Krishan Pahalwan then entered politics. In 2007, his brother Bharat Singh won the municipal polls from the Dichaon Kalan ward, and became a councillor, defeating Sukhchain Singh of BJP. In 2008, Bharat Singh was elected as an INLD MLA to the Delhi Legislative Assembly. Pahalwan then filled the seat vacated by his brother; his wife Neelam was also elected a councillor. Pahalwan was arrested again in 2009; by this time, he had 27 murder cases against him.

== Demographics ==

According to the 2011 Census of India, Dichaon Kalan has a population of 27,255, including 14,553 males and 12,702 females. The village has 5172 households. The literacy rate of the village is 92.48%.
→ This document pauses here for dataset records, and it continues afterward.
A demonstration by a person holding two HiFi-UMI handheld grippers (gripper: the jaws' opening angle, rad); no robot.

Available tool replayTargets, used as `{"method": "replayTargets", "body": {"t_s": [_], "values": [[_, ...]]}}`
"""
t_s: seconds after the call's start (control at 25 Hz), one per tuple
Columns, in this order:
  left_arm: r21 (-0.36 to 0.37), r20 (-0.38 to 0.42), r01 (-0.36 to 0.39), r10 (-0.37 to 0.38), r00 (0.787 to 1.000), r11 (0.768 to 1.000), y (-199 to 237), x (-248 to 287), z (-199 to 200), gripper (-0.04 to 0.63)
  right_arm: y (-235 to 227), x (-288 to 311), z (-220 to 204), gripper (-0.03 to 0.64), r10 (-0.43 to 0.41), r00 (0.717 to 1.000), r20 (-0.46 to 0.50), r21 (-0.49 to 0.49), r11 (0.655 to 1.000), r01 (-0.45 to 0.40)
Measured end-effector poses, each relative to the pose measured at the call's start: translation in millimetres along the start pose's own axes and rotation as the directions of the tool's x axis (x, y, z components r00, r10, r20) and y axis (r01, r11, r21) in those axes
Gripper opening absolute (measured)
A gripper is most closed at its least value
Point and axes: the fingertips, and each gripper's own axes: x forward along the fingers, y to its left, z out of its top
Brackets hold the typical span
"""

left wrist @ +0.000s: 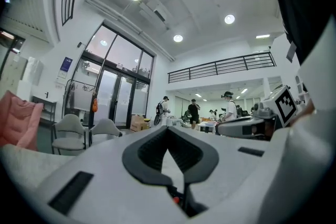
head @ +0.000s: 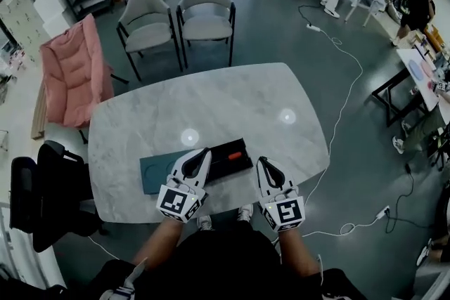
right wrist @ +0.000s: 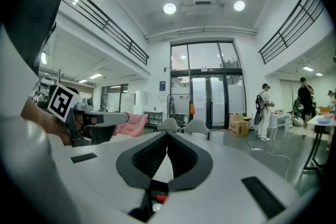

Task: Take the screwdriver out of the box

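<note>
An open black box point(head: 242, 164) lies near the front edge of the marble table point(head: 211, 102), with a teal flat panel point(head: 153, 173) joined to its left. Inside it rests a screwdriver with an orange handle point(head: 234, 156). My left gripper point(head: 204, 152) hovers over the box's left end, its jaws together and empty. My right gripper point(head: 261, 161) hangs just right of the box, also shut with nothing in it. Both grippers point level, so the left gripper point(left wrist: 168, 131) and the right gripper point(right wrist: 167, 137) look out over the room, and neither gripper view shows the box.
Two grey chairs point(head: 176, 21) stand at the table's far side, a pink chair point(head: 74, 70) at its left and a black chair point(head: 49, 190) near my left arm. A white cable point(head: 344, 102) runs across the floor on the right. People work at tables point(head: 422, 74) far right.
</note>
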Motion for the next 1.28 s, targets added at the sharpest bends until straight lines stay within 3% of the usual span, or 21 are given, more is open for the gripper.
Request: {"method": "replayTargets", "body": {"t_s": [0.36,0.52,0.72,0.92,1.12,1.28], "values": [[0.013,-0.035,-0.107,0.108,0.994,0.994,25,0,-14,0.004,3,52,-33,0.023,0.152,0.984,-0.089,-0.086,0.983,-0.16],[0.001,-0.052,-0.152,0.152,0.987,0.988,35,-4,-24,0.005,5,71,-63,0.023,0.234,0.952,-0.195,-0.166,0.949,-0.267],[-0.004,-0.07,-0.2,0.199,0.977,0.98,48,-12,-35,0.003,7,90,-107,0.023,0.296,0.878,-0.377,-0.264,0.874,-0.408],[-0.01,-0.087,-0.236,0.234,0.968,0.972,56,-20,-45,0.005,12,99,-147,0.023,0.336,0.789,-0.514,-0.292,0.797,-0.529],[-0.016,-0.103,-0.263,0.26,0.96,0.965,62,-29,-53,0.005,21,104,-193,0.033,0.353,0.657,-0.666,-0.252,0.723,-0.644],[-0.019,-0.109,-0.285,0.282,0.953,0.958,68,-36,-56,0.005,29,107,-225,0.109,0.315,0.563,-0.764,-0.298,0.601,-0.741]]}}
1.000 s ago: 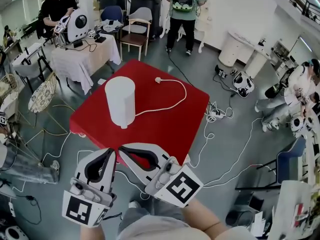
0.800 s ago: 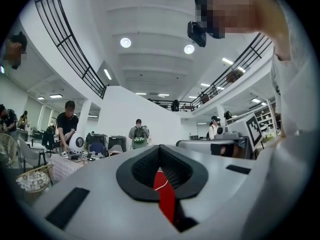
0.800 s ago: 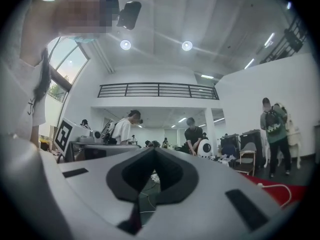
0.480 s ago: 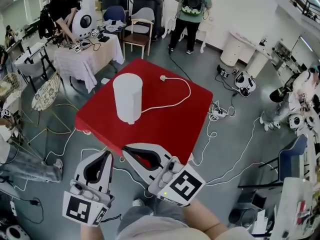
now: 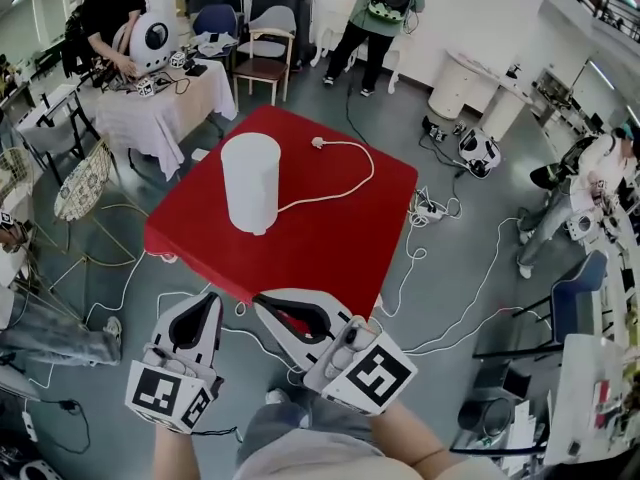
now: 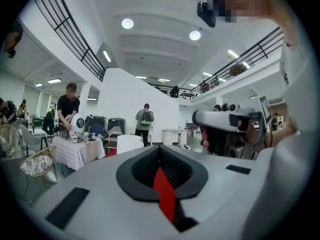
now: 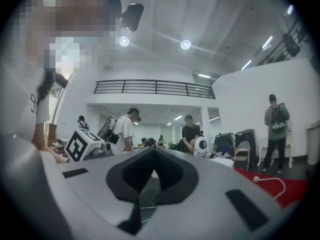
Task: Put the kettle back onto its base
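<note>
– red table (image 5: 330, 228) ahead of both grippers?
– yes. the white kettle (image 5: 250, 181) stands upright on it, well beyond the left gripper (image 5: 214, 299) and right gripper (image 5: 259, 299).
– jaws?
– both of the 2 pairs are closed, tips together, nothing between. a white cord (image 5: 345, 183) trails from the kettle's foot.

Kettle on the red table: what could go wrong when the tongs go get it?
1. Both tongs, left and right, are shut and well short of the tall white kettle; unopened, they might knock it over.
2. The loose cord from its foot could snag and tug it.
3. Floor cables beside the red table might trip the person.
</note>
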A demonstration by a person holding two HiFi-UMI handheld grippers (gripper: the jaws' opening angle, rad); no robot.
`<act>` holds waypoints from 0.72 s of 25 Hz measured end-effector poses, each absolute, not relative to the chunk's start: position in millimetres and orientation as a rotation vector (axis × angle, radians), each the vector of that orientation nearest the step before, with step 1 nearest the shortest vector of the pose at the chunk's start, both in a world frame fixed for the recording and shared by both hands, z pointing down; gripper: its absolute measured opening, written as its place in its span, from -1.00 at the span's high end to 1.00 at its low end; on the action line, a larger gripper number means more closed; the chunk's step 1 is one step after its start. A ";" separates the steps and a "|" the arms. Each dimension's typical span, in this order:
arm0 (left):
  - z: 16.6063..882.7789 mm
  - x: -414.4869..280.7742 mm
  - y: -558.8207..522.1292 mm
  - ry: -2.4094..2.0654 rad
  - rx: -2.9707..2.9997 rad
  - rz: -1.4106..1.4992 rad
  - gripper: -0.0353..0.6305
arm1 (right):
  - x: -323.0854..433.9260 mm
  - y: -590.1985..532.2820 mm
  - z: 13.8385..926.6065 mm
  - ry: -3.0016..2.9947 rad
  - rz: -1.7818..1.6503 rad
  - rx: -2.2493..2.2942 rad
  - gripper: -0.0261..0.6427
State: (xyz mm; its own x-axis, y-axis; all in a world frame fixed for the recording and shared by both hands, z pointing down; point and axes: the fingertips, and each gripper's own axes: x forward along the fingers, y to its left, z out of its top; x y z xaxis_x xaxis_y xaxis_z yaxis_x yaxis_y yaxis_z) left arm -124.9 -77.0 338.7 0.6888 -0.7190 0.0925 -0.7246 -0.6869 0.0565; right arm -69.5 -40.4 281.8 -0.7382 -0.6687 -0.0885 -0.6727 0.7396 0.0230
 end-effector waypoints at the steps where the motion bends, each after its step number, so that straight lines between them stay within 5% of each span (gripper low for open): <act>1: 345.9 -122.1 -82.9 -1.181 2.785 0.105 0.86 | -65.2 -42.3 284.8 2.869 0.105 -1.149 0.90; 14: 418.8 -70.4 -209.0 -0.929 2.834 0.304 0.83 | 16.1 -76.7 313.4 2.857 -0.003 -1.375 0.90; 18: 444.8 -44.6 -240.8 -0.809 2.868 0.427 0.49 | 42.0 -93.1 320.1 2.853 -0.010 -1.392 0.90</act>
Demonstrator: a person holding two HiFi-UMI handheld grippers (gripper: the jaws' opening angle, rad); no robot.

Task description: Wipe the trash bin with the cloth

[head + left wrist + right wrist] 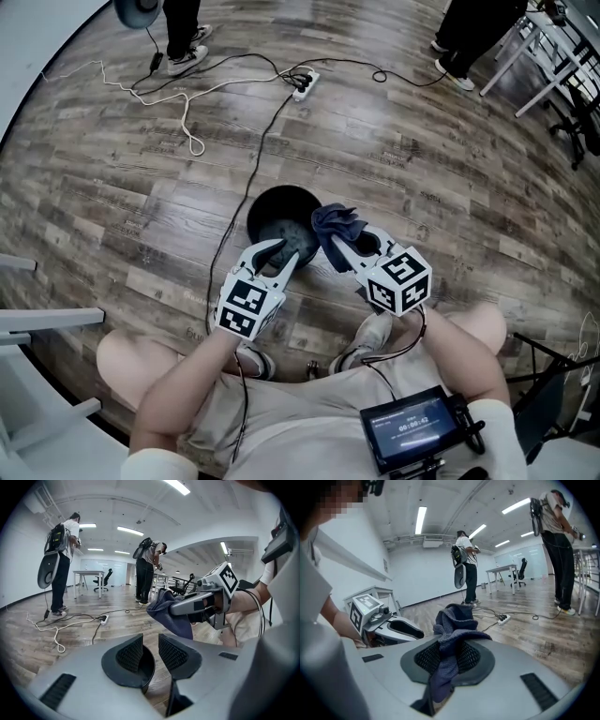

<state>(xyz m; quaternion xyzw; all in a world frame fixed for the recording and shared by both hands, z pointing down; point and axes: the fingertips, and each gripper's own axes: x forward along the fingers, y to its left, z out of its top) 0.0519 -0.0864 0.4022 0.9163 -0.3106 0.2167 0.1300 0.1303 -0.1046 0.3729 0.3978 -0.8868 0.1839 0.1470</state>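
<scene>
A round black trash bin [272, 211] stands on the wood floor just ahead of my knees. My left gripper [284, 255] is at its near rim; in the left gripper view the rim's black wall [147, 670] sits between the ribbed pads [130, 654] of the left gripper [151, 651], gripped. My right gripper [339, 246] is shut on a dark blue cloth [335, 222], held bunched over the bin's right edge. The cloth [452, 620] spills out of the right gripper [449, 656] above and below the pads. The cloth [171, 616] hangs just right of the left jaws.
A white power strip [305, 82] and loose cables [178, 103] lie on the floor beyond the bin. People stand at the far left [187, 52] and far right [455, 70]. White desk legs [534, 56] are at the upper right, a white frame [37, 323] at my left.
</scene>
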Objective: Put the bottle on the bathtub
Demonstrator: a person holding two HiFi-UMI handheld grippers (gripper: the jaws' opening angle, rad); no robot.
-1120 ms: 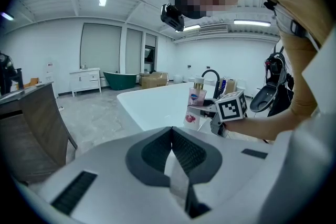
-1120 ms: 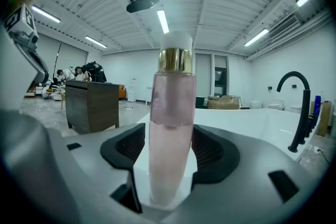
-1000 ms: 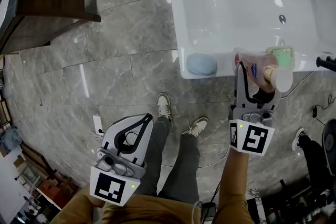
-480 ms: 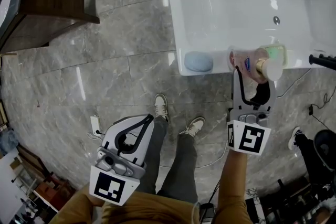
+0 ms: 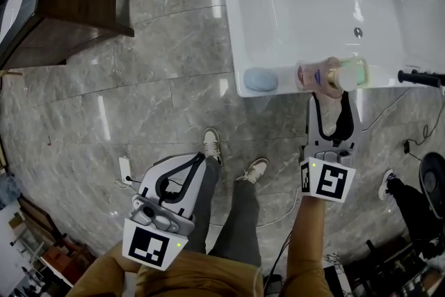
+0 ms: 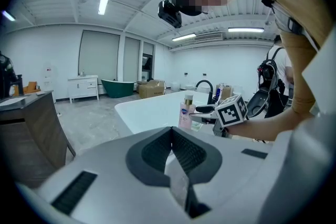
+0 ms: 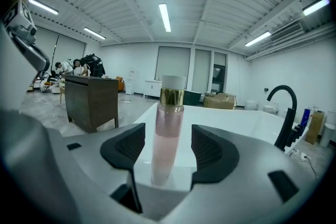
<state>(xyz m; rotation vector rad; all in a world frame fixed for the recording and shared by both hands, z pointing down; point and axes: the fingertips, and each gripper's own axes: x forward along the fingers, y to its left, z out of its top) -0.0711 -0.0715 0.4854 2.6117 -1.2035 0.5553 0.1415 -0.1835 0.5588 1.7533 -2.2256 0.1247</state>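
Right gripper view shows the pink bottle upright on the near edge of the bathtub rim, between the right gripper's parted jaws with a gap on each side. Blue soap lies at the rim's corner. The left gripper is closed and empty.

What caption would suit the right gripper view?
Open right gripper frames a pink bottle standing upright on the white bathtub rim.

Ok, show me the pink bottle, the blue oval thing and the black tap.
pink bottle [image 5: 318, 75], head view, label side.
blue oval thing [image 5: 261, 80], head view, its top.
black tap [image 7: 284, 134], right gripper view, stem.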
Dichaon Kalan is a Jat-dominated village inhabited by people belonging to the following gotra: Tehlan, Shokeen, Dagar, Sangwan, Panghal, Dhariwal, Sirohi. Scheduled caste people comprise 14.37% of the village's population.

==Economy==

Some of villagers are property dealers. 75% of the population of this village is involved in farming. They dedicate 9 to 10 months of a year to produce various types of cauliflower like Madhuri, Aganya etc. to fulfill almost 95% of the consumption of this vegetable in the city.

For more than 60 years the village sends fleets of trucks loaded with cauliflower everyday to the wholesale markets or mandis. This village grows 98% of total cauliflower in Delhi. This has earned the village the name "Gobhi Wala Gaon" (India's cauliflower village).

==Important places and service providers==

- Maha Shiv Mandir (Shivalaya), Hanuman Mandir, Panchayat Ghar, Bichli Chaupal
- Netaji Subhash Chandra Bose Chaupal
- Govt. Co-Ed Sarvodaya Vidyalaya D.K.
- Government Boys Senior Secondary School
- Government Girls Senior Secondary School
- MLA Bharat Singh house (home office)
- Two Parks for children, one cricket ground, and two other small parks
- Government Veterinary (cow & buffalo) Hospital, One Private Chemist Shop near Shiv Manidr
- Nand Vatika, Chipiya Aali, DTC Dichaon Kalan Depot
- Punjab National Bank along with PNB ATM outside on the main road
- Valmiki Mandir and Chaupal in Valmiki Mohalla.